This class meets Wednesday 6:30 p.m. to 9:00 p.m. (weeks 1-7 only).
- Your instructor is Hilary Mason
- Contact email: me at hilarymason dot com (or hmason at nyu dot edu)
- github repo: https://github.com/hmason/datastorytelling
This short course is an exploration of the line between data analysis and storytelling. How do we find the interesting stories in data, and how do we communicate them in a compelling way, with respect to the data?
We'll be using github to collaborate and share work during this course. Github provides wonderful tools while also reinforcing good software engineering practices.

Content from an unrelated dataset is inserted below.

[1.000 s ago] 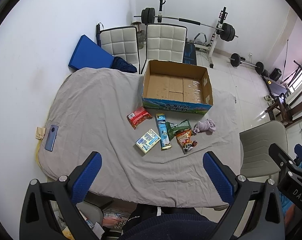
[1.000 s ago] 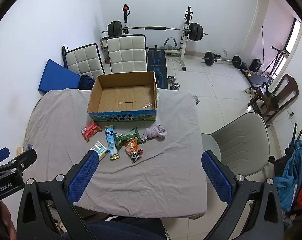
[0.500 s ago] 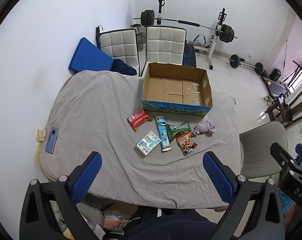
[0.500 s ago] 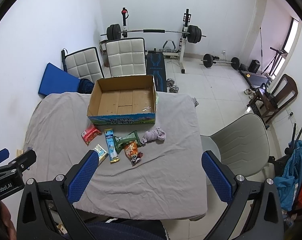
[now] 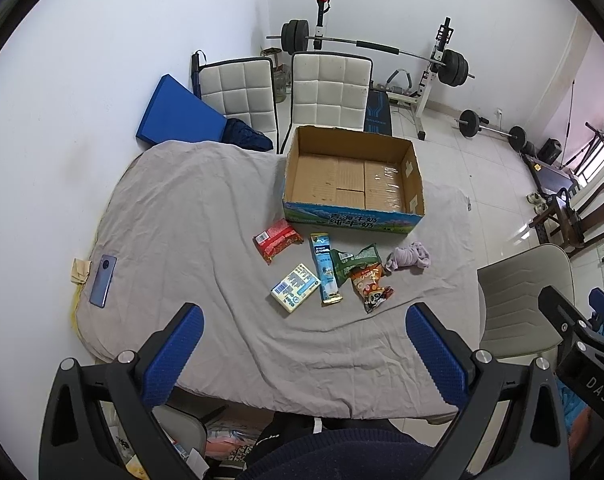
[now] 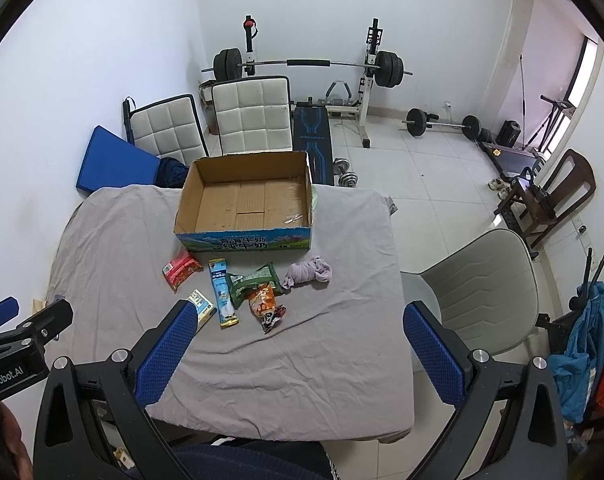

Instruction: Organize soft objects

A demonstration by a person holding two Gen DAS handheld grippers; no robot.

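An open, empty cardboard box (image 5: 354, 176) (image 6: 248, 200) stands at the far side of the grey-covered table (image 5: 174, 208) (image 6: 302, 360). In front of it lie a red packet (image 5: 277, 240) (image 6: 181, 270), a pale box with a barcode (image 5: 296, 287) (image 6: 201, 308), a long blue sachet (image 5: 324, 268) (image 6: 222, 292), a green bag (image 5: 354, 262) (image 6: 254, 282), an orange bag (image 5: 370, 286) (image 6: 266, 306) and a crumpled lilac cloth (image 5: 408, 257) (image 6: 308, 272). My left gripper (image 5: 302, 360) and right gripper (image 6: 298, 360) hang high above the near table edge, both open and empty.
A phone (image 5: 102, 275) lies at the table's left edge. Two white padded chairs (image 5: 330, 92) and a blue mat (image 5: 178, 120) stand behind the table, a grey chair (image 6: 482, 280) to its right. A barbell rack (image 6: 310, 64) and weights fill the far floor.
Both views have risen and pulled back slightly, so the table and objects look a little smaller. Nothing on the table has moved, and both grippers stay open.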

We have seven short weeks to explore!
week 0 - Introduction and Philosophy
- philosophy of data science
- ipython, github, and a simple analysis
- homework: get everything installed, work through the bridges and tunnels analysis and commit it to github
week 1 - Tools and process
- is this graph misleading?
- software engineering process and tools -- how to submit pull requests (and why you would ever want to)

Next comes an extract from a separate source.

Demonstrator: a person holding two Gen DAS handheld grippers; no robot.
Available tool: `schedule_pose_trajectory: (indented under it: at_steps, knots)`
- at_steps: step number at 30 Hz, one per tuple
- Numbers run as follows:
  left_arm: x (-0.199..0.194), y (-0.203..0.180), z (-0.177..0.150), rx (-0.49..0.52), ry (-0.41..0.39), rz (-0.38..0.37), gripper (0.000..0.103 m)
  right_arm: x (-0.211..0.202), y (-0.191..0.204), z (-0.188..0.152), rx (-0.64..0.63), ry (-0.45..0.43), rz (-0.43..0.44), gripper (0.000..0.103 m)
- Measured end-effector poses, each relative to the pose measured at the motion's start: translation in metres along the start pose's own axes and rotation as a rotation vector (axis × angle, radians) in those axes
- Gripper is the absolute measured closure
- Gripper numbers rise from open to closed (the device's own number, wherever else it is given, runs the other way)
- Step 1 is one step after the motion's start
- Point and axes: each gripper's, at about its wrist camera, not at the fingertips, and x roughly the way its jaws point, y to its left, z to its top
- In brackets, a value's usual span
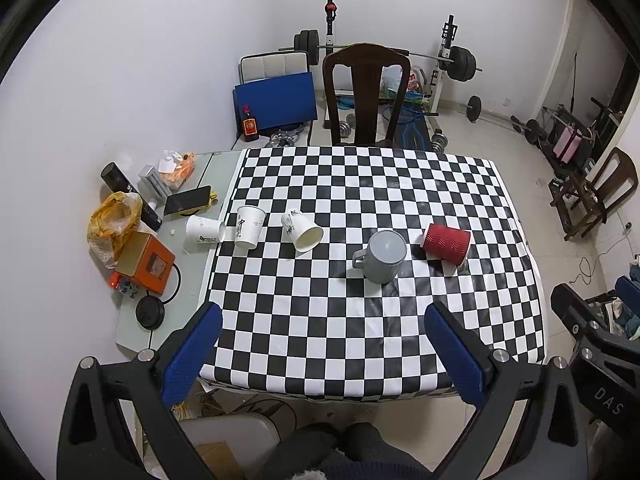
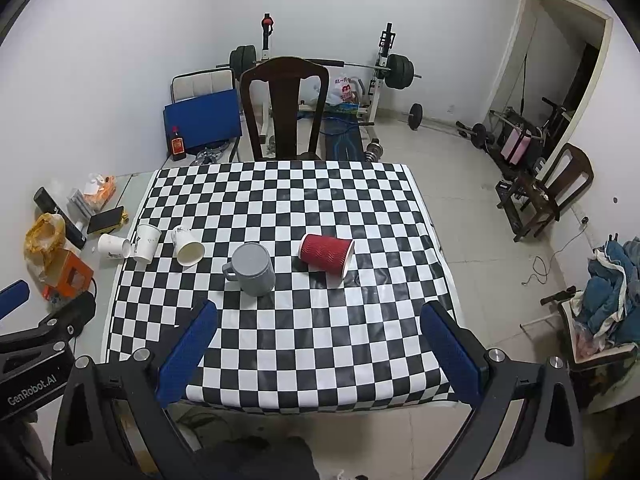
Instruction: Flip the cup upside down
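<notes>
Both grippers hover above the tabletop's near edge, looking down and forward along their fingers. The left gripper (image 1: 322, 344) has its blue pads spread wide with nothing between them; the right gripper (image 2: 318, 344) is spread the same way. Bare checkered tabletop (image 2: 320, 344) lies between them and the cups. The grey mug (image 2: 253, 269) stands mouth-down near the middle, handle toward the left edge. Just beside it, toward the right edge, the red ribbed cup (image 2: 326, 255) lies on its side.
</notes>
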Motion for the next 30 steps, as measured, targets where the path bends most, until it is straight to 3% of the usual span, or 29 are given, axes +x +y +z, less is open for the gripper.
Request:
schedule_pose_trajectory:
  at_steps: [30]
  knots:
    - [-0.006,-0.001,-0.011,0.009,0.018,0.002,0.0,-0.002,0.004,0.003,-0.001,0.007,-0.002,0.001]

- a few command-line utilities -- grep, awk, wc
- a very simple intro to statistics using NYC restaurant health inspection data
week 2 - Acquiring data and process
- Guest speaker: Mike Dewar, New York Times R&D
- Let's check out this animated gif on data viz
- ...and this visualization of NY Fashion Week
- we'll review the first two projects and make sure everyone can commit their code
- let's talk about acquiring data when it's not packaged up so neatly
week 3 - Markov Chains and art
- Guest speaker: Max Shron, Data Strategist
- Sad AI or conceptual art? Let's talk about @horse_ebooks
- We're going to explore probability and a few probabilistic data structures
- Final project discussion!
week 4 - Algorithms for Data Classification
- Guest speaker: Gilad Lotan, Chief Scientist at Betaworks
- Bayes law and the naive bayes classifier
week 5 - Data Product Design
week 6 - Final project presentations